561 seats to regional assemblies
- Registered: 30,608,506
- Turnout: 14,494,179 (47.35%) ▲1.44pp
|  | First party | Second party | Third party |
| Leader | Donald Tusk | Jarosław Kaczyński | Waldemar Pawlak |
| Party | PO | PiS | PSL |
| Leader since | 1 June 2003 | 18 January 2003 | 29 January 2005 |
| Last election | 27.1%, 186 seats | 25.0%, 170 seats | 13.2%, 83 seats |
| Seats won | 222 | 141 | 93 |
| Seat change | +36 | −29 | +10 |
| Popular vote | 3,930,210 | 2,931,867 | 2,073,234 |
| Percentage | 30.9% | 23.1% | 16.3% |
| Swing | +3.8pp | −1.9pp | +3.1pp |
|  | Fourth party | Fifth party | Sixth party |
| Leader | Grzegorz Napieralski | Rafał Dutkiewicz | Ryszard Galla |
| Party | SLD | ODŚ | MN |
| Leader since | 31 May 2008 | 26 January 2008 | 25 September 2005 |
| Last election | 14.2%, 66 seats | Did not exist | 0.4%, 7 seats |
| Seats won | 85 | 9 | 6 |
| Seat change | +19 | Did not exist | −1 |
| Popular vote | 1,933,913 | 208,867 | 53,670 |
| Percentage | 15.2% | 1.6% | 0.4% |
| Swing | +1.0pp | Did not exist | 0.0pp |
- Result of the voivodeship sejmik elections

= 2010 Polish local elections =

Elections in Poland

The 2010 Polish local elections were held in two parts, with its first round on 21 November and the second on 5 December.
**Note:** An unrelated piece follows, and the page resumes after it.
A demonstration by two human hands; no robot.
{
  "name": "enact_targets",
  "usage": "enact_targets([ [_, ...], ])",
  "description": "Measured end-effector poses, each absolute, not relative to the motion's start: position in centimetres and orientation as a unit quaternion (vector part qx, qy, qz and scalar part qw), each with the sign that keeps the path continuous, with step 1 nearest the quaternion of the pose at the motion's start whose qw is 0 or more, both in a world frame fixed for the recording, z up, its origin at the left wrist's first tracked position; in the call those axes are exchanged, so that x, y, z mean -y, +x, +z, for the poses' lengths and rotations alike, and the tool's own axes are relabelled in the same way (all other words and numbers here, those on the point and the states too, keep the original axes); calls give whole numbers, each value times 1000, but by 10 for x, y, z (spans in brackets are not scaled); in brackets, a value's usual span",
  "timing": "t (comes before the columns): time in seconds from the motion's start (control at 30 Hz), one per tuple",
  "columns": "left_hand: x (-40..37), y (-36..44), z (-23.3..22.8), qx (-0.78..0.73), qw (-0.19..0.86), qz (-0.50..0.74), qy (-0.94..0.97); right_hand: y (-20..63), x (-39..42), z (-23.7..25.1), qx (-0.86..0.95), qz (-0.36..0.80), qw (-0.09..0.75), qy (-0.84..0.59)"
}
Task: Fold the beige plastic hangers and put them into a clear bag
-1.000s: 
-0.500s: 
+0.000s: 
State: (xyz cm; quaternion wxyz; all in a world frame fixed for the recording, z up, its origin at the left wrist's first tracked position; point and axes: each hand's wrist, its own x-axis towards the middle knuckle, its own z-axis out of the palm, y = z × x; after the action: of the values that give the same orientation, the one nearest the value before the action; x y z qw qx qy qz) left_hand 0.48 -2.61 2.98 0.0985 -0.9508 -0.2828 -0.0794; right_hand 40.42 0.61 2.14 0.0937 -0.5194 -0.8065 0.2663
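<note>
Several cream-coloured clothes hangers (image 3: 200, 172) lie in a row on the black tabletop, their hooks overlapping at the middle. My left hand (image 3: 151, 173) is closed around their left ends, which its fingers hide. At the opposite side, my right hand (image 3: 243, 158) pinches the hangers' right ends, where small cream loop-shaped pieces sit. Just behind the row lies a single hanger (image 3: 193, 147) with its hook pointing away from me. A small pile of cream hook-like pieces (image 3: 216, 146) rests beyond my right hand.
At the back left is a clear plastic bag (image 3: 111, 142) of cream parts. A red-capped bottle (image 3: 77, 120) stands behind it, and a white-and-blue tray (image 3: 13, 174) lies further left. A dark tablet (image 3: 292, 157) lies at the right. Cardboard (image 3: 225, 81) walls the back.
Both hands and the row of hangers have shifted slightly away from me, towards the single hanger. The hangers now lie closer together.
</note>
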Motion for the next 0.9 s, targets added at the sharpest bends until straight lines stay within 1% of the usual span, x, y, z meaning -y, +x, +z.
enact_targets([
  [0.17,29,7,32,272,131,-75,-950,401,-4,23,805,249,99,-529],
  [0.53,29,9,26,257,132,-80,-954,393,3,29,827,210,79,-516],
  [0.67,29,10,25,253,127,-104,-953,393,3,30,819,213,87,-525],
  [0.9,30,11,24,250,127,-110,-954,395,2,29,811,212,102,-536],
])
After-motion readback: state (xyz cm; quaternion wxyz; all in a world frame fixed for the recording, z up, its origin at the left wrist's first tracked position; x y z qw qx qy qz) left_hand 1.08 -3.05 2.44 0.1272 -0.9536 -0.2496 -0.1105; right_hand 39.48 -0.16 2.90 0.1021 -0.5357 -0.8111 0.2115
The first round included elections of deputies to provincial voivodeship sejmiks, as well for gmina and powiat councilors. The second round of elections were marked for mayors, borough leaders, and other positions decided by runoff elections. The local elections were seen as a test to the ruling Civic Platform and Polish People's Party coalition government under Prime Minister Donald Tusk.

== Background==
As the first polls since the July presidential elections, which saw Civic Platform candidate Bronisław Komorowski defeat Law and Justice MP and former Prime Minister Jarosław Kaczyński, the 2010 local elections were characterized as a test to the administration of Donald Tusk. In the weeks prior to the elections, polls conducted by the CBOS Institute showed the ruling Civic Platform party with a comfortable lead over its rivals. The opposition Law and Justice electoral campaign faced multiple challenges prior to the elections. Polls published in the days leading up to the first round indicated low support for the party. In a related addition, a severe internal party crisis regarding Kaczyński's leadership and the party's ideological direction, simmering among several of the party's more moderate MPs in the Sejm for several months prior, exploded into the open days before the election. The rebel MPs, led by expelled party member Joanna Kluzik-Rostkowska, formed the Poland Comes First parliamentary group on 16 November. The party split further undermined confidence to the government's opposition.

Due to mandates in Polish law, all electioneering, poll surveys, and campaigning ceased on 20 November, in the period known as the "election silence."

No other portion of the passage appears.